• [Required action] Pull out every line in the data that has the string "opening" in it.

# # # # #

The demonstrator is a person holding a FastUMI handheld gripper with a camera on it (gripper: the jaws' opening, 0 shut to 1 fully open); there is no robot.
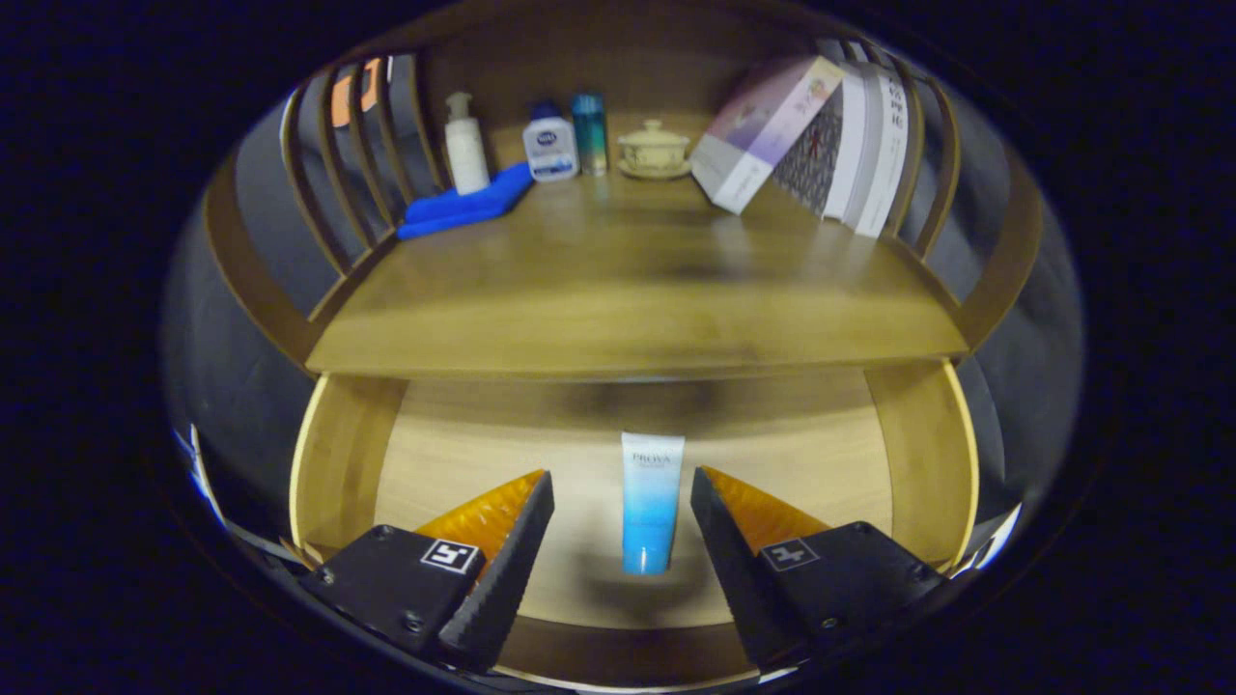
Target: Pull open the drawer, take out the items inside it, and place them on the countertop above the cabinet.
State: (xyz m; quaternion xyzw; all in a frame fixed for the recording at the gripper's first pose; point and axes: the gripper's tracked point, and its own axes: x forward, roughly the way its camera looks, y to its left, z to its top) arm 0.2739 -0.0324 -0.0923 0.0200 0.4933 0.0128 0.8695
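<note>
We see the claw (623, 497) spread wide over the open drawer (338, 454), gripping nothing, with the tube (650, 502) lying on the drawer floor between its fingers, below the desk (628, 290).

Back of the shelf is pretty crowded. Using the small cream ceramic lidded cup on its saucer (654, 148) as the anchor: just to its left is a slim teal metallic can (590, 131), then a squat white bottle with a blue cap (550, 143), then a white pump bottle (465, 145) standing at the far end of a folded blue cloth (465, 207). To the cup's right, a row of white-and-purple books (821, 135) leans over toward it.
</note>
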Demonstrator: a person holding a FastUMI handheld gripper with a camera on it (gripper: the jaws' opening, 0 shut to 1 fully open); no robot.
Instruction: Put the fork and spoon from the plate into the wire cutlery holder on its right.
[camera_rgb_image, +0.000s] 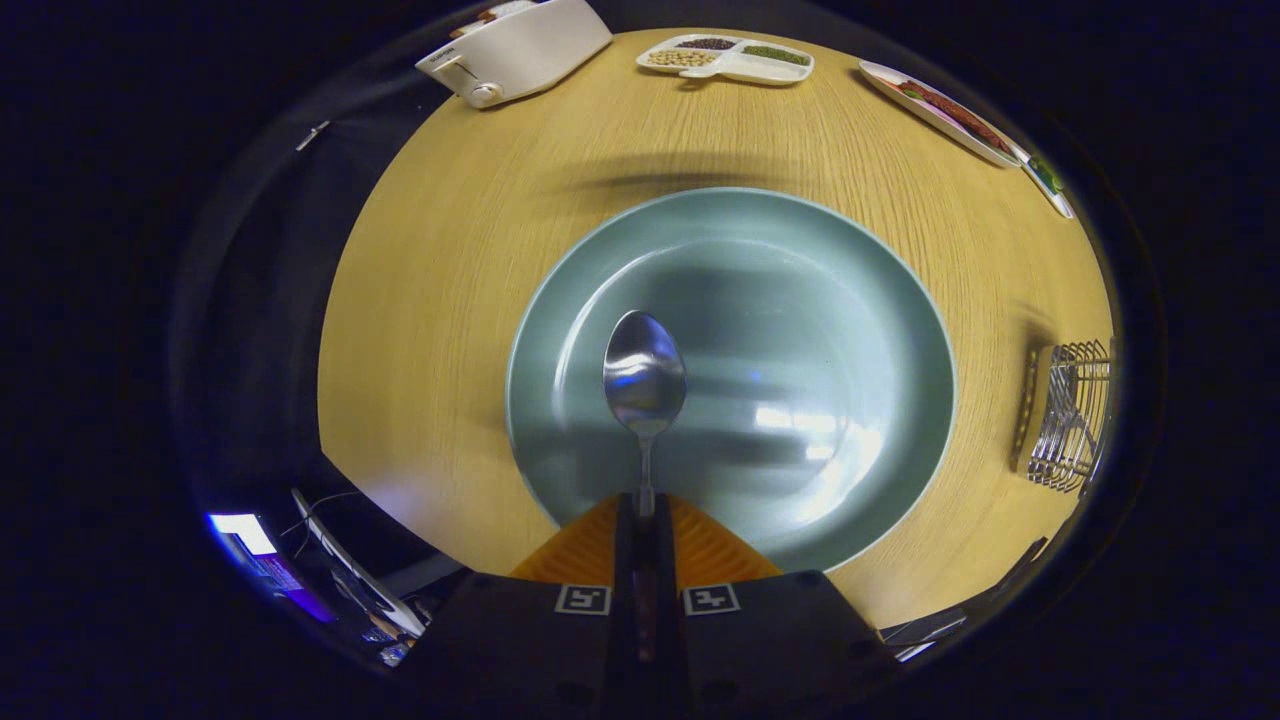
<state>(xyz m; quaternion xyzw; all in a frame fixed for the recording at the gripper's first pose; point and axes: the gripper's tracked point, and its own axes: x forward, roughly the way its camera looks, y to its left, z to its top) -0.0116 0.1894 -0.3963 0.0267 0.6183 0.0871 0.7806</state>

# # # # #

• [Exercise answer]
The demonstrator is a person holding a FastUMI handheld gripper with a camera on it (gripper: the jaws' opening, 0 shut to 1 fully open); there is no robot.
Demonstrator: a person holding a FastUMI handheld gripper with a camera on it (gripper: the jaws' opening, 0 shut to 1 fully open); no robot.

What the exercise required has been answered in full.